Durch die Schließung des RPTC wird jedoch hingenommen, dass vielen Patienten der Zugang zu einer der derzeit erfolgsversprechenden Krebsbehandlungen noch weiter erschwert oder gesperrt wird. Und die Akteure der Gesundheitspolitik schauen einfach nur zu. Die Regeln des Insolvenzrechts und der Investoren scheinen ihnen wichtiger zu sein, als das Leben und die Lebensqualität von einigen tausend Krebspatienten.
Die Bürgerinnen und Bürger haben jedoch ein Mitspracherecht, sowohl was die Zukunft der Protonentherapie im Herzen Bayerns als auch was die klinische Forschung und den "evidenzbasierten Umgang mit den Ressourcen des Gesundheitswesens" (DEGRO) betrifft.
Eine prosperierende Stadt wie München sollte eigentlich einen Plan haben, dieses für die optimale Versorgung von Krebspatienten extrem wichtige Protonentherapiezentrum zu erhalten; die berufliche Zukunft der ca. 60 freigestellten Mitarbeiter kommt dem verglichen sicherlich an zweite Stelle.
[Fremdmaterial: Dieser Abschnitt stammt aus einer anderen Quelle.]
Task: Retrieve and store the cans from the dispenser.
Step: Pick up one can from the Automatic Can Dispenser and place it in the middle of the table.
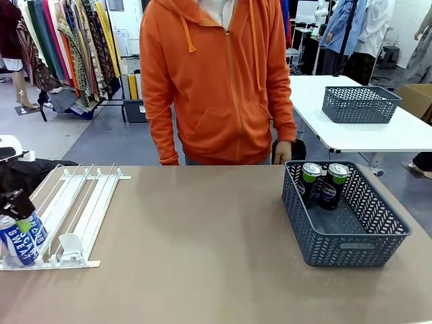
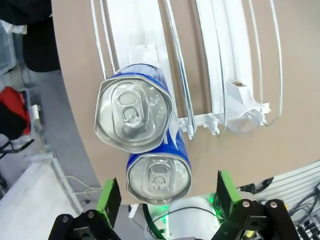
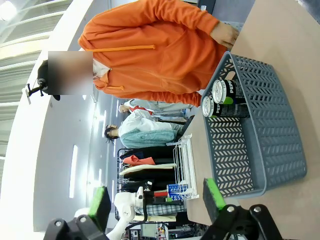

Ferner ist der RPTC-Fall ein Paradebeispiel dafür, dass im Gesundheitswesen die Privatwirtschaft nicht zwangsläufig besser und effizienter ist. Insbesondere, wenn es sich um einen so sensiblen Bereich, wie die spezialisierte Krebsversorgung geht, kann es nämlich passieren, dass monopolartige Strukturen mit reiner Profitorientierung entstehen, die in die lokale und regionale Klinikstruktur nicht eingebettet werden können.
Und da die Universitätskliniken laut einem aktuellen Statement die Protonentherapie zwar "wissenschaftlich begleiten" würden, aber kein finanzielles Risiko tragen wollen, wäre es nicht Aufgabe der Landeshauptstadt München das Protonentherapiezentrum zu kommunalisieren?
Last but not least, eine rhetorische Frage:
Vor fünf Monaten teilte das Statistische Bundesamt, dass Bund, Länder, Gemeinden und Sozialversicherungen rund 45,3 Milliarden Euro mehr einnahmen, als sie ausgaben.
Warum konnte letztendlich ein Zentrum, das einst über die beste Technologie der Welt verfügte, in einem Land mit 45 Milliarden Haushaltsüberschuss* nicht überleben oder last minute gerettet werden?
Die Landeshauptstadt München und der Staat Bayern waschen ihre Hände in Unschuld, der Initiator und einst Visionär Dr. Rinecker ist untergetaucht, der Insolvenzverwalter Dr. Jaffé zuckt mit den Schultern, die Patienten fühlen sich im Stich gelassen und die ehemaligen RPTC-Angestellten schicken Bewerbungen los.
Und irgendwie so geht das Leben in der bayerischen Metropole weiter…
Ein frohes Neues wünschen
Johanna Panagiotou (aka Victoria Mali) & Dr. med. Thanasis Bagatzounis
Ethno Arts & Health
* Morgen wird der Gesamtjahresabschluss für den deutschen Staat bekannt gegeben. "Auch bei Bund, Ländern, Kommunen und Sozialversicherungen zusammen rechnet man mit einem dicken Plus", berichtet die SZ.